Thursday, November 23, 2023

Obligatory scenes, and dialogue by proxy


There is a lovely scene in The Witcher tv series, Season 3 episode 4, where Geralt and Yennefer get back together after some time. They have an argument, forgive each other, and kiss.

I imagine the writers, Rae Benjamin and Lauren Schmidt Hissrich, wrote a draft of this scene, and got bored. This is an obligatory scene -- you can't really move the plot along without seeing how they feel about each other after being apart. But the viewer can probably guess everything they're going to say. But they have to say it. But it's boring to write, and probably boring to watch. 

Jaskier and Ciri watch Geralt and Yennefer reconcile

They hit on a brilliant alternative. We don't hear what Geralt and Yennefer are saying to each other. But the scene isn't silent. Instead, Jaskier and Ciri are watching it... and they begin saying what they think Geralt and Yennefer are probably saying to each other, with Jaskier, of course, voicing Yennefer all girly, and Ciri doing Geralt's deep growl. 

So we get all that dialogue out, and get to see Geralt and Yennefer reconcile, but the scene is funny, and we also get to see how well Ciri and Jaskier are attuned to Geralt and Yennefer.

You don't always need the protagonist to voice their feelings. Someone else can do it for them. In To Have and Have Not, Humphrey Bogart's Steve asks Lauren Bacall's Slim to walk around him. "No, Steve," she says. "There are no strings tied to you. Not yet."

That's much richer than having Steve say he doesn't like having attachments, because it communicates that emotion, but also shows that Slim gets it... and mocks him for it.

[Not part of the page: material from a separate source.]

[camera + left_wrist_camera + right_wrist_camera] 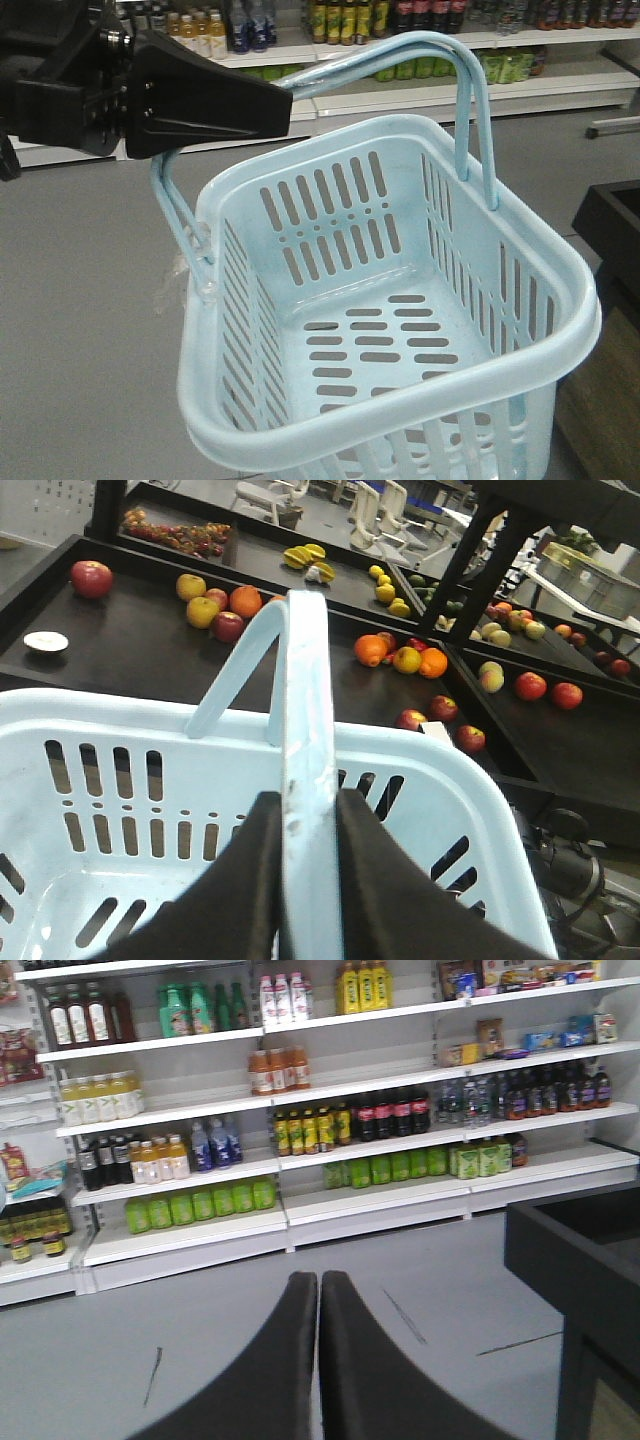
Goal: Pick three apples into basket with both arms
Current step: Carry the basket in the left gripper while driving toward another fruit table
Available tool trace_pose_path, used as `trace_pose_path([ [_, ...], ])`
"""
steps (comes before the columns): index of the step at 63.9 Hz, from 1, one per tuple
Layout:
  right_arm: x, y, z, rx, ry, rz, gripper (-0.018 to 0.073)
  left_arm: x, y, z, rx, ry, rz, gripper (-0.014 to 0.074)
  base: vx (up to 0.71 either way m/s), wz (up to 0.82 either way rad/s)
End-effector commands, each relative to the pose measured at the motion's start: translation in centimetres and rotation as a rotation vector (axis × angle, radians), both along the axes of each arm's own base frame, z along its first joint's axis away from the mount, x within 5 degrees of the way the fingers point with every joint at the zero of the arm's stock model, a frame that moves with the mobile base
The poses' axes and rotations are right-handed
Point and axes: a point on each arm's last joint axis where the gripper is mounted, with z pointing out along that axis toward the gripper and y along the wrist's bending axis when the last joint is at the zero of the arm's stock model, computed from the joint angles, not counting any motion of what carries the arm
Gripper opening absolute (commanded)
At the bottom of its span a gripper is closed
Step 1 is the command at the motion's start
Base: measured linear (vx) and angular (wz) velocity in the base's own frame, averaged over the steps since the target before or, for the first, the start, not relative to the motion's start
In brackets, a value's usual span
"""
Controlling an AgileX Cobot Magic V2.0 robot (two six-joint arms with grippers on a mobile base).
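Front view: the left claw (283,100) grips the handles of the pale blue basket (400,395) above the grey floor (90,300). Left wrist view: this claw pinches one handle (305,680); the red apples (442,708) lie on the black desk (130,650) beyond. Right wrist view: the right claw (319,1295) is pressed together on nothing, facing a shelf (400,1195) of bottles (380,1115).

My matte-black angular left gripper (305,820) and matte-black right gripper (319,1290) are one plain colour throughout. The pale blue plastic basket (400,398) carries rows of dark slots across its walls and floor. On the black display trays (130,640), round dark red apples (441,708) show faint yellowish patches, near bright round oranges (370,650).
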Motion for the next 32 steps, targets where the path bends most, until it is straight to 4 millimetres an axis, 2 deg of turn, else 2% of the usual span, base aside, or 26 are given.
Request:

There are obligatory scenes. In S2 E1 of Rome, Julius Caesar has been murdered, and Antony has to give a speech. The problem there is, someone has already written a very famous version of this speech. You may have run across it. "Friends, Romans, countrymen! I come to bury Caesar, not to praise him," wrote Shakespeare.

Only a fool tries to top Shakespeare. Bruno Heller is no fool. We don't hear Antony's speech. Instead we have a pleb in a bar recount seeing Antony's speech. He describes a bit of business Antony does with Caesar's bloody toga. We don't need to know what Antony said. We already know what he said. "But Brutus says he was ambitious! And Brutus is an honorable man. So are they all, all honorable men." What we get instead is new information:  how the speech went down with the crowd.

Dialogue by proxy is a great way to mix it up. It's a great way to communicate what a laconic character is thinking or feeling. Or a character who, in the circumstances, wouldn't want to say what they're thinking or feeling. It's a good way to communicate, as well, what another character thinks about the laconic character. 

And it can be an awesome way to dispose of an obligatory scene.